Task to complete:
The listing below must be repeated word for word, without its pictures.

-.-.-

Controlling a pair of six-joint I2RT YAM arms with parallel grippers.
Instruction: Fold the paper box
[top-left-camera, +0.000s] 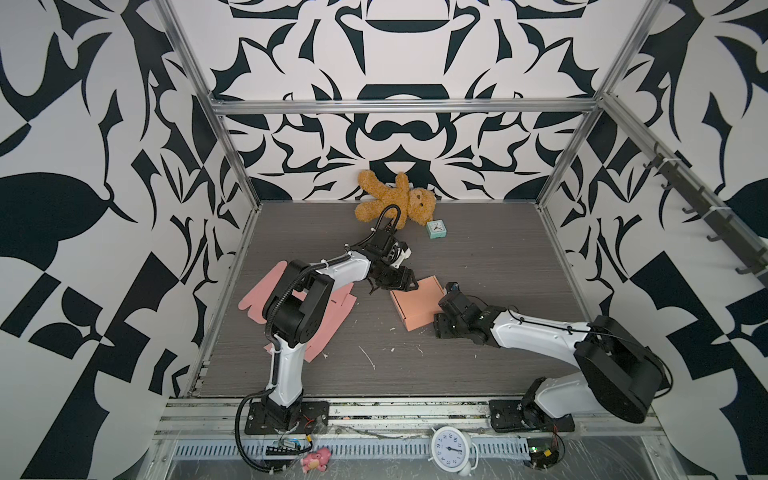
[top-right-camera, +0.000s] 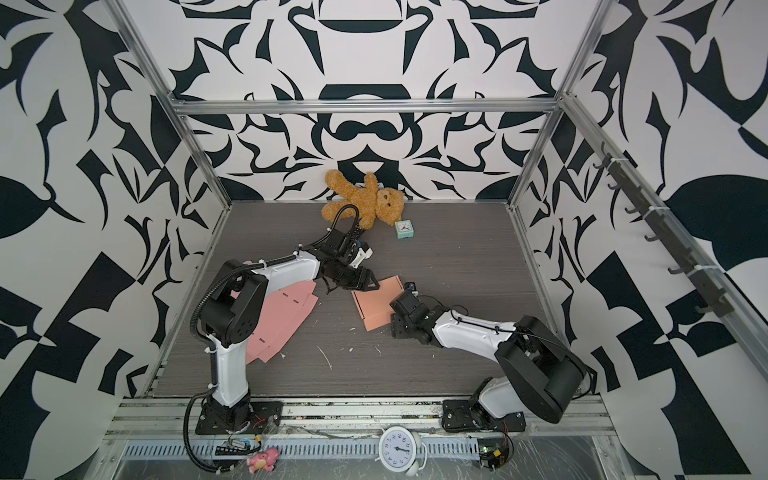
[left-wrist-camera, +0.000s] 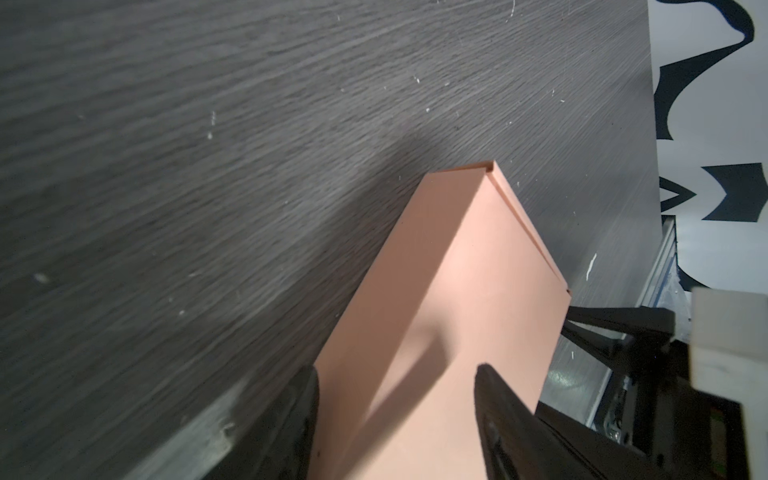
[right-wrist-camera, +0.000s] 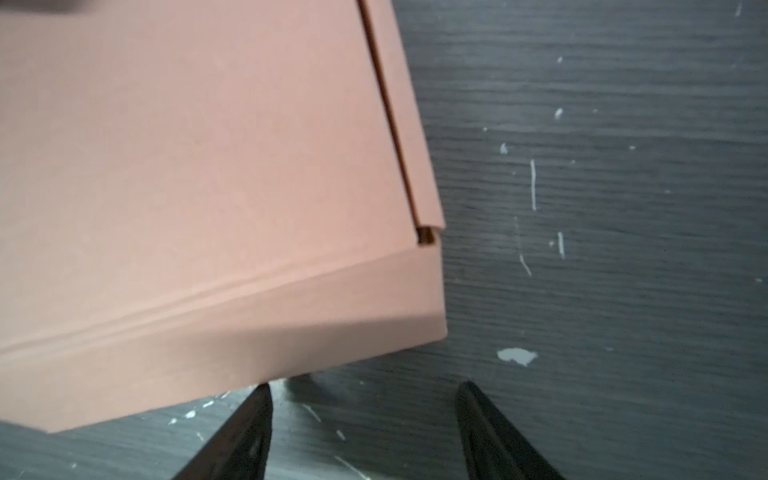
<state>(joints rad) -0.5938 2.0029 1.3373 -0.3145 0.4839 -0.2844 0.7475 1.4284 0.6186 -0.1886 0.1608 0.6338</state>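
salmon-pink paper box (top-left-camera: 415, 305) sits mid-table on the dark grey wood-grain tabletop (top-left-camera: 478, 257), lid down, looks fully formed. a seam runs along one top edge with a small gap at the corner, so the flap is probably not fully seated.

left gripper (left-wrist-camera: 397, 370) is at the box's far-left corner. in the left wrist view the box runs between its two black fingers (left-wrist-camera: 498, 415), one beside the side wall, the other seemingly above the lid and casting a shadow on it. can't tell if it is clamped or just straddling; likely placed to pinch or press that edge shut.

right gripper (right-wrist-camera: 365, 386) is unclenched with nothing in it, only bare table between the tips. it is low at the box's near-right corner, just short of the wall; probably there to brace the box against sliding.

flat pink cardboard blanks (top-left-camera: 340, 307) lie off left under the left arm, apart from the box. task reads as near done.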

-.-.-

Answer to this problem:
Controlling a pair of six-joint I2RT YAM arms with parallel grippers.
Instruction: Fold the paper box
[top-left-camera, +0.000s] 
[top-right-camera, +0.000s] 
[left-wrist-camera, +0.000s] 
[right-wrist-camera, +0.000s] 
<state>(joints rad) -0.5938 2.0029 1.3373 -0.3145 0.4839 -0.2844 0.7475 1.4284 0.6186 -0.1886 0.1608 0.6338</state>
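salmon-pink paper box (top-left-camera: 415, 305) sits mid-table on the dark grey wood-grain tabletop (top-left-camera: 478, 257), lid down, looks fully formed. a seam runs along one top edge with a small gap at the corner, so the flap is probably not fully seated.

left gripper (left-wrist-camera: 397, 370) is at the box's far-left corner. in the left wrist view the box runs between its two black fingers (left-wrist-camera: 498, 415), one beside the side wall, the other seemingly above the lid and casting a shadow on it. can't tell if it is clamped or just straddling; likely placed to pinch or press that edge shut.

right gripper (right-wrist-camera: 365, 386) is unclenched with nothing in it, only bare table between the tips. it is low at the box's near-right corner, just short of the wall; probably there to brace the box against sliding.

flat pink cardboard blanks (top-left-camera: 340, 307) lie off left under the left arm, apart from the box. task reads as near done.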

No additional lines are needed for this answer.